The choice of the title is strictly intentional. If you recognize it, then you know that the question dictates the answer. If you do not, you soon will because it is part of a process that will set a new paradigm for investor protection and corporate accountability in the post-Enron era.

Audit committees have long been part of the traditional framework of corporate governance. Traditionally, membership on this committee reflected an acknowledgment of senior status bestowed upon independent directors who had a little more time to devote to such matters and whom the board wished to honor.

The seeds of change were sown in the summer of 1998 when Securities and Exchange Commission Chairman Arthur Levitt excoriated a process that, in his words, had become "a game of nods and winks" involving the analysts, the auditors and those in charge of a corporation's affairs. Levitt lamented that "integrity may belosing out to illusion." Commenting on five "hocus-pocus" categories that were flagrant distortions of the financial reporting process, Levitt introduced a nine-point plan, which focused on the requirement that corporate audit committees take responsibility for their companies and "function as the ultimate guardian of investor interests and corporate accountability."

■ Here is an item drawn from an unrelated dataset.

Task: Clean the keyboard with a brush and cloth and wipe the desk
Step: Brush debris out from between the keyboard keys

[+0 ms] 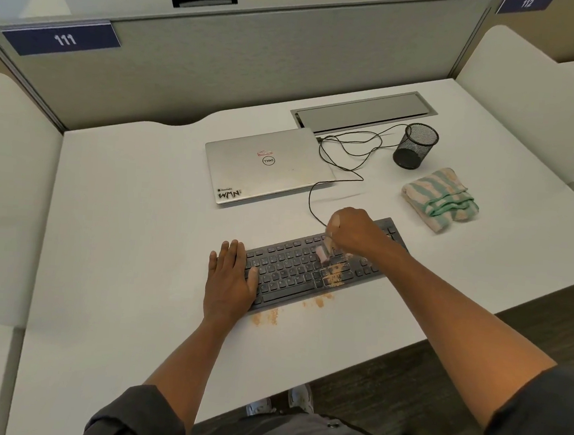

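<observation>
Fingers of the right hand are curled down around a small brush, its pale pinkish head touching the keys right of the keyboard's middle; the fingers of the left hand lie straight and flat, pressing on the left end of the keyboard. The keyboard sits near the front edge of the white desk, with orange-brown crumbs on its right-centre keys and more on the desk just in front. The brush looks light and soft-bristled, best pinched high on its short handle so the bristles flex between keys. The keyboard seems thin, stiff and likely to slide, so holding down one end suits it. The right wrist is arched above the keys, forearm angled in from the near right; the left forearm comes straight in. A folded striped cloth, soft and limp, lies well apart at the far right.
</observation>
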`<state>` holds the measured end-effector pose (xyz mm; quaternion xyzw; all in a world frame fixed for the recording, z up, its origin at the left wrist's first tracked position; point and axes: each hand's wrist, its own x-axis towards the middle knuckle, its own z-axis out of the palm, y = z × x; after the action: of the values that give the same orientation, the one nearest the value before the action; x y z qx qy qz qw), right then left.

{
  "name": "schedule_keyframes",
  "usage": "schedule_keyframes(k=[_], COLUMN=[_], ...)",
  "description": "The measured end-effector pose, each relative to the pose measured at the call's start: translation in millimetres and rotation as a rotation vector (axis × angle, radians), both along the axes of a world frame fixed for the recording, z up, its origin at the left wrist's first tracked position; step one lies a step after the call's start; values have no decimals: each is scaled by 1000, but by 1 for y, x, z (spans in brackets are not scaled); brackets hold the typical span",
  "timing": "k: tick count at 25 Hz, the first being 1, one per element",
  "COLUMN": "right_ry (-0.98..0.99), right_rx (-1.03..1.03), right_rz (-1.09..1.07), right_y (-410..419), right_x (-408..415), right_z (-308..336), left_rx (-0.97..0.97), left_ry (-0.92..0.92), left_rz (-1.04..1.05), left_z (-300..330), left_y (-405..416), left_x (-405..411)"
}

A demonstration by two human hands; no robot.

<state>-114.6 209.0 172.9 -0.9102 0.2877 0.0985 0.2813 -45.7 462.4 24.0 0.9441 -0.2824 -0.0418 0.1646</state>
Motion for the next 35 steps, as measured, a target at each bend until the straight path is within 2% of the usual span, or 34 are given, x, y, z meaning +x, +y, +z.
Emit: schedule_keyframes(k=[3,8,12,17,21,22,26,31,35], right_ry=[-73,112,26,115,-17,-11,75,30,22], right_rx=[6,-23,-52,-104,164,173,53,22,26], right_rz=[-15,71,86,223,219,231,216,138,195], right_y=[8,6,10,12,22,23,11,4,7], right_x=[1,0,-5,-10,-20,-23,-28,-26,-32], right_z=[-1,-4,1,7,7,3,-6,5,-6], left_rx=[0,5,-3,-6,0,-2,-12,-5,1], left_ry=[7,3,2,-1,-6,-3,-1,-5,-10], left_rz=[3,5,6,6,4,4,8,0,3], left_z=[0,0,0,0,-1,-1,0,0,0], left_y=[1,0,0,0,0,-1,0,0,0], left_x=[1,1,0,1,1,1,1,1,1])
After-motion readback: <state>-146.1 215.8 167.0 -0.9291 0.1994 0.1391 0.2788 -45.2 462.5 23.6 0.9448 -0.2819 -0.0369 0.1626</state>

The New York Stock Exchange and the National Association of Securities Dealers, responding to that call-to-arms, established the Blue Ribbon Committee on Improving the Effectiveness of Corporate Audit Committees. The committee released a 71-page report setting forth 15 far-reaching recommendations and principles for audit committee conduct and best practices. In traditional corporate fashion, the Blue Ribbon Committee's recommendations were politely hailed as "important," long overdue changes and were given the traditional lip service by the vast majority of reporting corporations. Yet in light of the Enron and World Com developments, Levitt's Cassandra-like warnings, echoed in the Blue Ribbon Committee's report, are now hauntingly prophetic. While the committee's recommendations are not legally mandated, it is likely that they will soon become so.

In structure, the Blue Ribbon Committee endeavored to set apart the audit committee as one support of a "three-legged stool" of checks and balances that would mandate transparent reporting and financial statements that are not misleading. The committee, however, went even further, determining that the audit committee "must be 'first among equals' in this process & hellip; and hence the ultimate monitor of the process."


This is a daunting change in responsibilities. First, to institutionalize this process, the Blue Ribbon Committee directed audit committee members to be literate in financial matters and to adopt a full written charter governing their responsibilities, processes and the like.

After establishing procedural safeguards, the Blue Ribbon Committee specified the substantive independence of the audit committee. First, it required the outside auditors to be ultimately accountable to the audit committee. More difficult, however, is the recommendation that the auditors discuss with the audit committee their judgments, not just about the acceptability of the accounting principles applied in financial reporting, but also about the quality of such principles and, where appropriate, the audit committee should retain independent counsel and advisers.

Finally, the Blue Ribbon Committee requested that an audit committee submit a letter with each annual report disclosing whether or not it had a discussion of the quality of accounting principles with the auditors, so that hey believed "that the company's financial statements are fairly presented."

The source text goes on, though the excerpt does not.